Eventually I started feeling pressure at work and not being up to the job. In meetings I had to say that I wasn't going to meet a deadline for a task and that I would need assistance. I would get told to "Google it" and figure it out and have it done by next time. I would actively look for tasks from my coworkers to avoid doing my own work and tried to look busy and active and helpful. Impostor syndrome started creeping up, and I started having breakdowns after work. I knew I had to do something.
I left on my own volition and I haven't spoken to my friend ever since. I felt better because I wasn't confident in my skill-set. I started going to therapy, and was happy writing my own little software hobby projects while pursuing much less intense jobs.

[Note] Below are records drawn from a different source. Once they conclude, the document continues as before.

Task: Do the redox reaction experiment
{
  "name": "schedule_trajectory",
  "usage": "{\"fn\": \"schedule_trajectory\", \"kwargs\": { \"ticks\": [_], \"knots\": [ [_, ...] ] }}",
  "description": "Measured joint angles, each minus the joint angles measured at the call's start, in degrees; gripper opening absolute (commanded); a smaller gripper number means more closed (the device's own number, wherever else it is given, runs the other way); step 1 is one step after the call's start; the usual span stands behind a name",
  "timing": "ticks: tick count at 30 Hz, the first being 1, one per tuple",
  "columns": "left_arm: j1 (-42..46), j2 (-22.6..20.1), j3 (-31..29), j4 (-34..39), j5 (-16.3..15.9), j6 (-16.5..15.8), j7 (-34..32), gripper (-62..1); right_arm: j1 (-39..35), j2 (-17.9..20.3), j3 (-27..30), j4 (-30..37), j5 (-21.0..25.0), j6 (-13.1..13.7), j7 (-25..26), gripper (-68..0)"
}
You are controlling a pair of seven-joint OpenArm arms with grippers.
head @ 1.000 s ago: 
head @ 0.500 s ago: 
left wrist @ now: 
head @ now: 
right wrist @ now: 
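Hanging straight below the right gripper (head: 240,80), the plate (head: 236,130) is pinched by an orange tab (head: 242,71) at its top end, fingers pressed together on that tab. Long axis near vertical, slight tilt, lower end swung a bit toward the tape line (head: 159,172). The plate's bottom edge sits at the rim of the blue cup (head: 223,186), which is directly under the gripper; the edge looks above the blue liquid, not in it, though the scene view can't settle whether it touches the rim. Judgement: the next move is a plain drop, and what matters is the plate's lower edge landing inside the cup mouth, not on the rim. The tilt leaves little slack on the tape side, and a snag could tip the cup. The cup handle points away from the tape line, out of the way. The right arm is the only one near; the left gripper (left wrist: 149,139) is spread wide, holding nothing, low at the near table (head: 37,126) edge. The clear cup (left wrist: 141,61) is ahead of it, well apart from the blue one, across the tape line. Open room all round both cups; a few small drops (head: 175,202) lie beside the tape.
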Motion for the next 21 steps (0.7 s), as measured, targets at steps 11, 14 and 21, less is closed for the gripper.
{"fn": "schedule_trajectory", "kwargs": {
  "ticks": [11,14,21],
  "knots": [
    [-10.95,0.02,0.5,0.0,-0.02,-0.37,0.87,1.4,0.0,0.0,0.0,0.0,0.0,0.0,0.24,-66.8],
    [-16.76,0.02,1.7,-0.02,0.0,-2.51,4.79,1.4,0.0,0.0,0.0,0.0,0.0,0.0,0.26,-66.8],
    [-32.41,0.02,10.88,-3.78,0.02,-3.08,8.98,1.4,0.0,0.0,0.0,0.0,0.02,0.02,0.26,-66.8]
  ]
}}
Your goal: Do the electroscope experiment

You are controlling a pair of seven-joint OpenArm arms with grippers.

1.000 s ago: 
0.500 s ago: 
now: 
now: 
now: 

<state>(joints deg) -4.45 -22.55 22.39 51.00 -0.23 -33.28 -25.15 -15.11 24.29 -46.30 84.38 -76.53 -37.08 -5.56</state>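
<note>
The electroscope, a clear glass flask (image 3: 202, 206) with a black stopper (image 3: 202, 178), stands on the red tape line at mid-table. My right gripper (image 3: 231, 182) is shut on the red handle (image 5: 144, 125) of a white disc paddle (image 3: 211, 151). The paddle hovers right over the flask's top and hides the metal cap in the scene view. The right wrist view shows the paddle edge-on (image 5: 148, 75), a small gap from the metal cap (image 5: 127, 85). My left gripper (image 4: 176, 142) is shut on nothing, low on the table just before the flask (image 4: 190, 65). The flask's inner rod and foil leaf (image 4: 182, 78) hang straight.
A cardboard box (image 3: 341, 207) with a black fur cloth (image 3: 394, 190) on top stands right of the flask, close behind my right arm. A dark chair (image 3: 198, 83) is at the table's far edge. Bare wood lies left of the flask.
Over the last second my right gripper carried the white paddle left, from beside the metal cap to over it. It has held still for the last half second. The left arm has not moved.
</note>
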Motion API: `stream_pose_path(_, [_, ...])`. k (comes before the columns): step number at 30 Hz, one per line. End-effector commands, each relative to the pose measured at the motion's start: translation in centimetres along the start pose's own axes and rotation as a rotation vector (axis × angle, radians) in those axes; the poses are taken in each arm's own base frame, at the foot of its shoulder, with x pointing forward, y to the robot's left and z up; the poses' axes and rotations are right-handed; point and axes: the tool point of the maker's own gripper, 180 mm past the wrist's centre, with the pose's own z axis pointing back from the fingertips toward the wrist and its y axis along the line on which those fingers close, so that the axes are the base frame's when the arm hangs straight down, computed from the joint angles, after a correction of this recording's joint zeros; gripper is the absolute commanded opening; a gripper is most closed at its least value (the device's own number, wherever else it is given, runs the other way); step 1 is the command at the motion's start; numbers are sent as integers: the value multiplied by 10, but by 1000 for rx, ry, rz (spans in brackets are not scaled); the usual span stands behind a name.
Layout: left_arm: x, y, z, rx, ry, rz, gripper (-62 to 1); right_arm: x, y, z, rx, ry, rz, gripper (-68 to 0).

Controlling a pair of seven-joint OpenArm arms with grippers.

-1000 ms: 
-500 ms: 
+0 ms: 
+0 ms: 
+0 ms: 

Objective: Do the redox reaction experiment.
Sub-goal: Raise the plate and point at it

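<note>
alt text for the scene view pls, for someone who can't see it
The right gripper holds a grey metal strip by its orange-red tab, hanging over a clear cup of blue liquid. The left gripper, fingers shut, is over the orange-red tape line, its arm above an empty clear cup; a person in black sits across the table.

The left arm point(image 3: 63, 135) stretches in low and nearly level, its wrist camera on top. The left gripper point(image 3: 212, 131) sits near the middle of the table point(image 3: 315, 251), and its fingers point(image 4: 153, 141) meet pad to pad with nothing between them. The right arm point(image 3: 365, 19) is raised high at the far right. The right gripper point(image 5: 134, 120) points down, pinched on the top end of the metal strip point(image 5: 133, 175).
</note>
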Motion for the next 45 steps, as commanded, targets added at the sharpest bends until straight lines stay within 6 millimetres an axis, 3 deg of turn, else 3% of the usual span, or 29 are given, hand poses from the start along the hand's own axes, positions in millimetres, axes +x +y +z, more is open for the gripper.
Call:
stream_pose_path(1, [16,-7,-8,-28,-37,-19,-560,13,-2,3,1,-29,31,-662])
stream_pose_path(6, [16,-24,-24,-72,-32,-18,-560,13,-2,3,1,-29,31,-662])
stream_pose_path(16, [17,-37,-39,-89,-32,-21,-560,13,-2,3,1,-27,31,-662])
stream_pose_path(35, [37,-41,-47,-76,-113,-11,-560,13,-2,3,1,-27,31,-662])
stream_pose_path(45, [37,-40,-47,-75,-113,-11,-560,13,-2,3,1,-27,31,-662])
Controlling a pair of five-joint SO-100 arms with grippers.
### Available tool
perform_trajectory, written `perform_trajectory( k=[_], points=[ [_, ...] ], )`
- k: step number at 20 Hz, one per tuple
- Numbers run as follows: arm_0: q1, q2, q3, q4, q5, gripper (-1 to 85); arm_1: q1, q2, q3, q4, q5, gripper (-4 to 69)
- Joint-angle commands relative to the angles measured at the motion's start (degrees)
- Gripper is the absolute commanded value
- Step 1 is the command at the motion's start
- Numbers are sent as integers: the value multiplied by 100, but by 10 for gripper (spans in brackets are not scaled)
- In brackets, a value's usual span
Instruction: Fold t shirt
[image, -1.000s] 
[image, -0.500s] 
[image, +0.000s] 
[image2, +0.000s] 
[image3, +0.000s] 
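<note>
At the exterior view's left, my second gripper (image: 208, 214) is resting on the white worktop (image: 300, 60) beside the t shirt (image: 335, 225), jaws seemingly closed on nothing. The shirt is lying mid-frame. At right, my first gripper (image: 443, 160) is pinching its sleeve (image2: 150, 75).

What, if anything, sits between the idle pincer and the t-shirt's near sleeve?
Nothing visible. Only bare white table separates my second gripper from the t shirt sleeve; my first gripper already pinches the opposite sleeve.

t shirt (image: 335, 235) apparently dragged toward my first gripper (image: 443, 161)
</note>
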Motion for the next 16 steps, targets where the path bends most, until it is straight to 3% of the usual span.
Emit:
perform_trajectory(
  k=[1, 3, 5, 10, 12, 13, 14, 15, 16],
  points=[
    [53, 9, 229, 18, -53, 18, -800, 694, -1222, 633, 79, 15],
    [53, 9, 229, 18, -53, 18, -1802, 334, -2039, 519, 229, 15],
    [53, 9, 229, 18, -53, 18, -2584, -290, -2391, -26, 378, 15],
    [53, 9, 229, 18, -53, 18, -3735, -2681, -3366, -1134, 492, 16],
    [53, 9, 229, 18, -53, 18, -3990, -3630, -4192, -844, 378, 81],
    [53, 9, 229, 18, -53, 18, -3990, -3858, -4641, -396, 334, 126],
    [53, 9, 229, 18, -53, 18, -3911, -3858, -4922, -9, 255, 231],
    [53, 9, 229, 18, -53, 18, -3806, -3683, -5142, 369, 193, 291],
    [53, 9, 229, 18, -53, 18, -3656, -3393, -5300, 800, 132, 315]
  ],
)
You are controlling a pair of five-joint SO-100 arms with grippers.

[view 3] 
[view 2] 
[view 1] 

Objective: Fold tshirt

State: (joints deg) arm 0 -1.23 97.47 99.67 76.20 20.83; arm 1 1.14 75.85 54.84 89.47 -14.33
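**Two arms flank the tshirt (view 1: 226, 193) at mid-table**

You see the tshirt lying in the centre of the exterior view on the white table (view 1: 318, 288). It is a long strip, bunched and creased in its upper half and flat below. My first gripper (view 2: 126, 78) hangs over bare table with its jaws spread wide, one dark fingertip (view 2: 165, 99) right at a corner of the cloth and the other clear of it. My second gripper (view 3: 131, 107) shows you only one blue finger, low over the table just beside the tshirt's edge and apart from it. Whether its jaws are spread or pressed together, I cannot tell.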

This was almost 8 years ago and I haven't written software professionally ever since. I figured the company would flop because it had bare-bones leadership and the millionaire investor was sketchy as hell and had too many demands. The company is still going strong it seems and re-branded themselves to a new name. I think they still do document processing. They have a fancy office now in New York City. My friend who I no longer speak to anymore left that place a while ago and works in DevOps at a new company. He was a really good friend for trying to get me into the tech world like this.
I learned a lot since then about comp-sci and software development, but I still feel impostor syndrome when I try to apply to jobs now.
Same here, we must have been lucky. My early experience in agencies were fantastic.
It was only when I began contracting that I started to encounter scrappy companies, which made it a lot easier to deal with the dysfunction. We often had the perm benefits, a decent day rate, could clock out on the hour, and didn't have to take part in internal politics. Blissful in comparison to the perm roles.
I have learned a lot as a self-taught developer. At first, the experience is quite something new. I am always looking forward to contributing changes to the projects assigned to me.
He'd randomly lay off huge numbers of the sales team, and the first anyone would know about it is when the door code would be changed and we'd have to ring the "office manager" (ex-SAS) for the new code.
His grand idea to save the failing online learning platform was "pivoting" to selling personalised dog food online........... (and I mean personalised in the sense of just slapping the dogs name and their face on some generic crap dog food, not actually nutritionally personalised to the dog)
Left that place being owed 3 months wages (which I never got).